Jason's notes

Week8 Synchronous Serial

Notes

Lesson: https://itp.nyu.edu/physcomp/lessons/synchronous-serial-communication-the-basics/

SPI

  • a Serial Data In (SDI), on which the controller sends data to the peripheral devices.
  • a Serial Data Out (SDO), on which the peripheral devices send data to the controller.
  • a Clock (SCLK) connection, on which the controller sends a regular clock signal to the peripheral devices.
  • one or more Chip Select (CS) connections, which the controller uses to signal the peripheral devices when to listen to incoming data and when to ignore it.

I2C

  • a Serial Clock (SCL) connection, on which the controller sends the clock signal, just as in SPI
  • a Serial Data (SDA) connection, on which the controller and peripherals exchange data in both directions.

Lab: Synchronous Serial

I picked the APDS-9960 which is the color & gesture sensor. By connecting it to the Arduino through I2C port, it prints out values for red, green, blue, and clear channels. I also added a LED for lighting the object.

Circuit

Some tests of color sensing. It’s pretty precise when it is close to the object. it may acts differently on different textures, for instance, the yellow one seems a little bit lighter than the real object.

Color

Project 2 progress

Some progress about my accessible vibrating glove.
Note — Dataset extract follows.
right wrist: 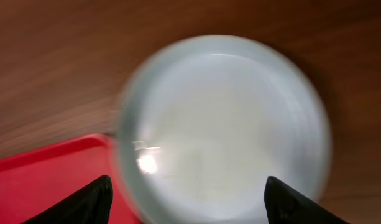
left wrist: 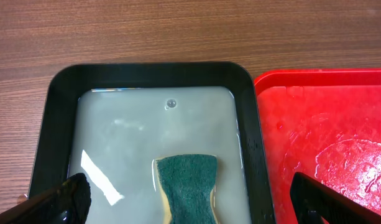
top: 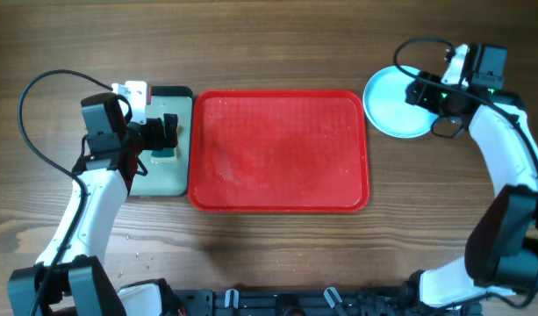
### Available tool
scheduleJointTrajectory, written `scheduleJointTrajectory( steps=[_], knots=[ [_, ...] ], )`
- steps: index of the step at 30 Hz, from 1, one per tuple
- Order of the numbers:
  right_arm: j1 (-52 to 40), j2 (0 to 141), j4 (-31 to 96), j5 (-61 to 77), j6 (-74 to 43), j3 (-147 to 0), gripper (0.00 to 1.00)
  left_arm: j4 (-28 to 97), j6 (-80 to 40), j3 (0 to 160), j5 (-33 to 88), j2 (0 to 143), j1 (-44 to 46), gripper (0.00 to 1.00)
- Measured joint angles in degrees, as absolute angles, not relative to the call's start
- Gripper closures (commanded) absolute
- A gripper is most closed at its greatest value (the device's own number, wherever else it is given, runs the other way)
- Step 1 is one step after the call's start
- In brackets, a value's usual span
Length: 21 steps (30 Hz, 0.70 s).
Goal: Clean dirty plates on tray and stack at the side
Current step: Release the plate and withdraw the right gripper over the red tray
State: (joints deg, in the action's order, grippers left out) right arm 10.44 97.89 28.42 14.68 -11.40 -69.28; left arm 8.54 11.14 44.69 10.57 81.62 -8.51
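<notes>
Aqua plate (right wrist: 227,124) beneath right gripper (right wrist: 189,202) — jaws wide apart.

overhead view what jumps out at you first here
The big red tray fills the middle, wet-streaked and bare of plates. Right of it an aqua plate sits on the wooden table. Left, a green sponge lies in a small black-rimmed tray of cloudy water.

The plate (right wrist: 227,124) is blurred; the sponge (left wrist: 187,186) is cropped below.
</notes>
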Motion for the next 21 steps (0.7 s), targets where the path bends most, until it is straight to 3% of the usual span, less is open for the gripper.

Make the vibration motor work

The vibration motor takes about 68~110mA to work which the Arduino pinout can’t support. So I need to add a transistor for each of them. I am considering to replace them with one ULN2003 chip (Darlington Array) since I need at least five motor. The test turned out pretty good, and I can control the magnitude of the vibration by PWM output.

Vibration Motor vibrating

For breadboard prototyping, I simply sticked the vibration motor to the board which didn’t work at all. Since the breadboard was solid and hard, it felt exactly the same when either of the motors vibrated. The solution was to add a soft layer between the motor and the board.

circuitDemo

Sending more than one byte from p5 to Arduino

I got the solution here which is send and receive the bytes one by one until ‘\n’ is detected. I am sending the data by binary since the vibration value range from 0 to 255.

// P5
serial.write(vibration1);
serial.write(vibration2);
serial.write('\n');
// Arduino
int vibration[2] = {0, 0};

void loop() {
  int index = 0;
  while (Serial.available() > 0) {
    int inByte = Serial.read();
    if (inByte == '\n') break;
    vibration[index] = inByte;
    index++;
  }
}

The game

The mechanics is very simple, balance the board and prevent the ball from falling. The bottom two red cicle are showing the vibration magnitude of each side. The more dangerous the situation, the stronger the vibration.